No bebedouro do ginásio

O espaço comportava três bebedouros. Um em cada canto, e o terceiro no meio. De onde vinha a água, não sei, nem nunca pensei em perguntar. A curiosidade é de hoje, cinqüenta e sete anos depois de ter encerrado o curso ginasial. A dúvida carrega sua razão de ser. Itabaiana não tinha ainda água encanada. E então, a água, destinada ao consumo dos alunos, vinha de onde? Quem puder responder que o faça. Estou atento, e, aliás, atento e curioso.

O bebedouro era, assim, novidade, e, ademais, dessas de peso. Nada de mais beber água do pote da escola, nem de levar uma moringa na mão.
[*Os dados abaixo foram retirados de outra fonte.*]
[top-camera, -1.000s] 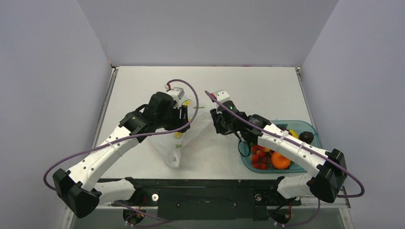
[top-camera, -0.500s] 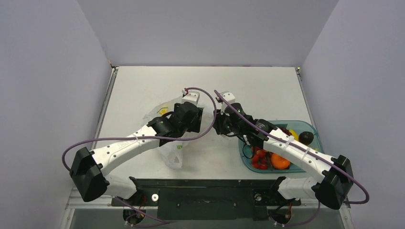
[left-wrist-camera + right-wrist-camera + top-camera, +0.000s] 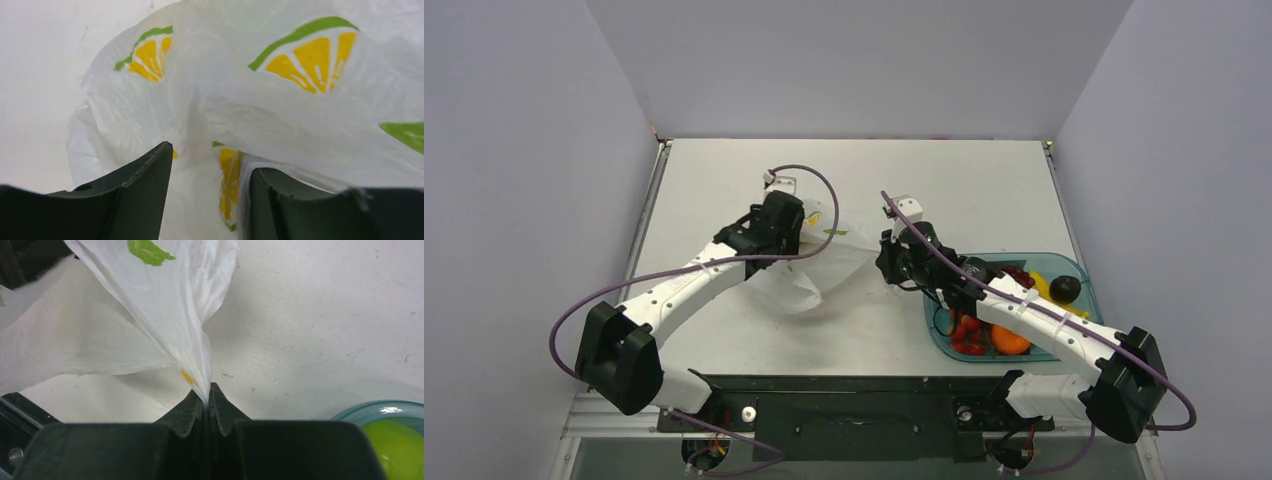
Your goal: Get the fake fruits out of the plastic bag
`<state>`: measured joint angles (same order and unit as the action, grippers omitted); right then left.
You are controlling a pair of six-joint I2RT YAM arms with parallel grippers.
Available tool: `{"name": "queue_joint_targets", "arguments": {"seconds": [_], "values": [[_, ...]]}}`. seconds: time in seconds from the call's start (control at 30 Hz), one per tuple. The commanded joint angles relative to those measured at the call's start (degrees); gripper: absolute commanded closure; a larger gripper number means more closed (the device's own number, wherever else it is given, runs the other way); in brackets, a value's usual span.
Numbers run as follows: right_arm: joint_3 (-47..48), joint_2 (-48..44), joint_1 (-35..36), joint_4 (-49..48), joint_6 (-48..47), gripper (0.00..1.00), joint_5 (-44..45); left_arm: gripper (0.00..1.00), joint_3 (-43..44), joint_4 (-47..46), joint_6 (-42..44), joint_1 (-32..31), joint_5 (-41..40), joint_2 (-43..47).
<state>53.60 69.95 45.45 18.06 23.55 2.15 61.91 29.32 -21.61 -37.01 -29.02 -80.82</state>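
Note:
The plastic bag [image 3: 822, 272], white with lemon slices, hangs stretched between my two grippers at the table's middle. My left gripper [image 3: 802, 232] is at its far left part. In the left wrist view the left gripper [image 3: 210, 170] is open, with bag film [image 3: 300, 100] between the jaws and draped over the right finger [image 3: 285, 200]. My right gripper [image 3: 887, 264] is shut on the bag's right edge, and the right wrist view shows the right gripper [image 3: 207, 399] pinching the film [image 3: 165, 305]. No fruit shows in the bag. An orange [image 3: 1010, 340], strawberries [image 3: 965, 329], a lemon [image 3: 1041, 283] and a green apple [image 3: 395, 450] lie in the tray.
The teal see-through tray [image 3: 1064, 262] stands at the right, under my right forearm, with a dark round fruit [image 3: 1064, 289] in it too. Purple cables loop from both arms. Grey walls close in the table on three sides.
My left gripper has swung back to the left and away from the right one. The bag has been pulled out wider and flatter between them. The right gripper kept its hold.

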Motion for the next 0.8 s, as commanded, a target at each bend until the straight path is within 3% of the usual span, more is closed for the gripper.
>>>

No ginásio, os bebedouros matavam a sede, o jato de água a correr, a sensação gostosa da água bater nas imediações da boca, até de, nela, porta aberta,  se arranjar. Não me recordo, nos quatro anos em que lá passei, ter aberto a torneira e não ter visto a água faltar. E, outra vez: de onde vinha a água dos bebedouros?

A posição dos três bebedouros em um quarteirão, o do lado esquerdo de quem entrava no ginásio, parecia ter sido elaborada para ser usada por estudantes altamente educados, e, mais do que isso, essencialmente formais, que, durante a vida ginasial inteira, não fossem capazes de sair da linha para uma só brincadeira, o que, em se cuidando de bebedouro, se revelava na brincadeira de molhar o colega, coincidisse ali, no momento exato, dois moleques nos cantos e um aluno sério no meio. O diabo vinha e oferecia, de bandeja, aos dois da ponta, a proposta de ligarem o bebedouro, os dois ao mesmo tempo, no que, o estudante, do meio, tomaria um bom e inesperado banho, que, diga-se de passagem, naquela época, sem água encanada na cidade, até era um motivo de festa, se pudesse, evidentemente, usar o sabonete.

Foi o que aconteceu. O diabo soprou e os bebedouros foram ligados. O que tomou o banho, não perdeu tempo. Deu parte na secretaria. Os dois alunos, suspensos. Um, Masseta, que a esta altura era ainda Agdo de Bigodinho. De manhã cedo, no dia seguinte, Masseta chega ao ginásio, fardado, moringa na mão. O diretor, no alto de seu cargo, perguntou-lhe o que vinha fazer. Assistir as aulas, ora. Como não saiu cedo da cama, o pai o acordou. Contou o motivo da suspensão. O pai, então, sentenciou: se o problema é água, leve uma moringa de água para o ginásio. Masseta assim o fez. O diretor, ao ouvir, se segurava para não mordê-lo.